En paralelo se está consolidando un cambio de relato: el viejo falso dilema “bosques versus producción” empieza a resquebrajarse. Un informe presentado por la FAO en la COP30 muestra que proteger y restaurar los bosques no es un lujo ambiental sino una condición para el éxito agrícola: los árboles regulan el ciclo del agua, amortiguan las olas de calor, protegen los suelos y sostienen los medios de vida rurales. Traducido: deforestar puede dar caja rápida, pero debilita la base productiva y la seguridad alimentaria a mediano plazo.
El otro gran eje de Belém es la plata. Brasil y Azerbaiyán llevaron a la cumbre la llamada “Hoja de Ruta de Bakú a Belém”, un plan para movilizar 1,3 billones de dólares anuales en financiamiento climático hacia países en desarrollo de acá a 2035. Hoy, según el informe del círculo de ministros de Finanzas de la COP30, la financiación climática global ronda los 1,9 billones, pero sólo un 10% llega a economías emergentes y menos del 5% se destina a adaptación. Es decir: donde más pega la crisis, menos recursos llegan.
En ese contexto nace uno de los anuncios más comentados de estos días: el acelerador RAIZ, una iniciativa liderada por Brasil y respaldada ya por varios países y organismos científicos, para restaurar tierras agrícolas degradadas en todo el planeta. La lógica es simple pero potente: invertir en suelos vivos como una “cuádruple ganancia”: más seguridad alimentaria, más biodiversidad, menos emisiones y menos desertificación, en un mundo donde más de mil millones de hectáreas agrícolas están ya degradadas.
Ahora bien, sin un cambio en la matriz energética, la ecuación no cierra. En Belém, 83 países ya apoyan la idea de un “roadmap” para la salida progresiva de los combustibles fósiles y más de 40 respaldan un plan específico contra la deforestación. Son discusiones durísimas, con posiciones muy tensionadas, pero que señalan algo clave: el destino del agro global está atado a la velocidad con la que el mundo logre dejar atrás el petróleo, el carbón y el gas, y a la capacidad de frenar el avance sobre bosques y humedales.

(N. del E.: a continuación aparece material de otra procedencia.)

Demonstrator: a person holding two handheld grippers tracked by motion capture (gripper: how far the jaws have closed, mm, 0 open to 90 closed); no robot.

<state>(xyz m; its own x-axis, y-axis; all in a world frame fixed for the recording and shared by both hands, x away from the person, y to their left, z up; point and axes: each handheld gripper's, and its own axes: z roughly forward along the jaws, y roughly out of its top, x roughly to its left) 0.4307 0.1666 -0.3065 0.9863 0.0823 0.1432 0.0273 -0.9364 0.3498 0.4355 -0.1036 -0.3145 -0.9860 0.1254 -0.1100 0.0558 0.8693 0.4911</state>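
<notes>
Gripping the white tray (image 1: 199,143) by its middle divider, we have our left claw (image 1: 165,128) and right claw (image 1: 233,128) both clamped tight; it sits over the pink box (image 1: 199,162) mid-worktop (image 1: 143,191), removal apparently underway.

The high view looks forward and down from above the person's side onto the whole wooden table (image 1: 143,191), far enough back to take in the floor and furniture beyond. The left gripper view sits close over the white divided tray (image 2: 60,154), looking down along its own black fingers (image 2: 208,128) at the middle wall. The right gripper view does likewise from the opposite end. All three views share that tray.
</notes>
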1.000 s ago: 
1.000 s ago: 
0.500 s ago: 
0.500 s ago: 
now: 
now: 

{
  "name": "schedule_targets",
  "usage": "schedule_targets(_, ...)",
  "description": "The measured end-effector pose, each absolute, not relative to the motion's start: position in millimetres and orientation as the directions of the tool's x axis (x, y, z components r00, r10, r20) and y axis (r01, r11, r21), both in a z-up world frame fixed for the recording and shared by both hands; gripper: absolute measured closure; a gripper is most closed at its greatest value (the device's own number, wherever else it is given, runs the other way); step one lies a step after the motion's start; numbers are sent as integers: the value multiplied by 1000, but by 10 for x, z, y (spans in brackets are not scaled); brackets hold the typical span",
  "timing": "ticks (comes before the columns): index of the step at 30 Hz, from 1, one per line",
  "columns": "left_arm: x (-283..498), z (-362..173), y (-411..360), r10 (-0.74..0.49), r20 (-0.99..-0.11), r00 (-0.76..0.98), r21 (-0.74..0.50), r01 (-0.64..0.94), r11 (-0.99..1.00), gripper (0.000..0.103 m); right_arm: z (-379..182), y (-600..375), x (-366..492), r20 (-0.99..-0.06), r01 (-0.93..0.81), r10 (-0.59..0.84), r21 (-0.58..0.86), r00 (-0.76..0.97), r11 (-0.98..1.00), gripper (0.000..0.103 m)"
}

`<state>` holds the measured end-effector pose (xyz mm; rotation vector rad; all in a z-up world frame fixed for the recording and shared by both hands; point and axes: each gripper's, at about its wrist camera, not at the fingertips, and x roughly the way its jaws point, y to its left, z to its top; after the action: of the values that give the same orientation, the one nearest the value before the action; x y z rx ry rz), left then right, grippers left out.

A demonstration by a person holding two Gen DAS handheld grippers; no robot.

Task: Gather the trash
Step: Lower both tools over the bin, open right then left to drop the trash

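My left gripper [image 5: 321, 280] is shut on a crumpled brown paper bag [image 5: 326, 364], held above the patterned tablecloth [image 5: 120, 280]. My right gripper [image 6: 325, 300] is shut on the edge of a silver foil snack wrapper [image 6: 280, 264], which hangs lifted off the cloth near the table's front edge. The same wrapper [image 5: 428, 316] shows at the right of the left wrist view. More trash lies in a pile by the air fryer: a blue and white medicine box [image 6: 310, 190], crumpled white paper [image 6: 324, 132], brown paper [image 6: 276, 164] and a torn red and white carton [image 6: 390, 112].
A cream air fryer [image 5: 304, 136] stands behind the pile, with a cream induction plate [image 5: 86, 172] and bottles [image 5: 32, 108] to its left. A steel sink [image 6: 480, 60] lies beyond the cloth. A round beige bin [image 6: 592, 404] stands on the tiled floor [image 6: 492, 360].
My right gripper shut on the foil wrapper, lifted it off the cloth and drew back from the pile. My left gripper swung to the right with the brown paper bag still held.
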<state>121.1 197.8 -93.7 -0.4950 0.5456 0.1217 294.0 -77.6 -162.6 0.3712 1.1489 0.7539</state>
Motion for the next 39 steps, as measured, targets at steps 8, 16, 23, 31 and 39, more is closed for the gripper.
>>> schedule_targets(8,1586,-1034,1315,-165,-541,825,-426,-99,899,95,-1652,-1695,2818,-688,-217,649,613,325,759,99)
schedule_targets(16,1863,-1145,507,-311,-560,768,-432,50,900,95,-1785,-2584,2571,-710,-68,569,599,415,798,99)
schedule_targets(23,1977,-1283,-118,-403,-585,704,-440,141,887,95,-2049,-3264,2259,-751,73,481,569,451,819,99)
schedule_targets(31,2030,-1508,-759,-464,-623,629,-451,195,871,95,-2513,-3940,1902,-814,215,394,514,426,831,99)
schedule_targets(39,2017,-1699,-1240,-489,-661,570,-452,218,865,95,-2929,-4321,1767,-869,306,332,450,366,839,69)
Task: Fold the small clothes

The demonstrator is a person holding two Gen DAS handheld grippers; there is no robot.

La COP30 también deja al desnudo las desigualdades de este modelo. Afuera de las salas de negociación, pueblos originarios y movimientos sociales bloquearon accesos a la conferencia exigiendo que se escuche a quienes viven en carne propia la deforestación, los incendios y los desalojos. Adentro, más de mil representantes de la industria fósil circulan entre stands y reuniones privadas. Es el contraste entre quienes defienden territorios y quienes defienden activos. Todo esto ocurre en la Amazonia, el mayor bosque tropical del mundo y, a la vez, uno de los grandes reguladores del clima y de las lluvias que alimentan la producción agropecuaria en buena parte de Sudamérica.
¿Qué deja, entonces, esta COP30 —aún antes del texto final— para la crisis climática, la producción de alimentos y el desarrollo mundial? Deja claro que el clima ya es un tema de seguridad alimentaria y de estabilidad política; que los sistemas agroalimentarios tienen que transformarse para ser parte de la solución y no sólo víctimas del problema; y que sin financiamiento real, los compromisos se quedan en discurso.
Para los países productores de alimentos, el mensaje es doble. Por un lado, hay oportunidad: quien invierta en suelos sanos, bosques, eficiencia hídrica e innovación tecnológica va a estar mejor posicionado en un mundo que empieza a exigir trazabilidad climática de lo que consume. Por otro, hay responsabilidad: seguir expandiendo producción a costa de bosques, humedales o comunidades locales es una estrategia que puede rendir un ciclo… pero erosiona el futuro.
Belém nos recuerda que la frontera real ya no está en el mapa de la soja, del maíz o del ganado. La frontera que importa hoy es la que separa un modelo de desarrollo que agota su base natural de otro que la regenera. Y lo que se decida —o no se decida— en estos días puede marcar, durante décadas, cómo comemos, quién produce y quién se queda afuera en la pelea por un planeta habitable.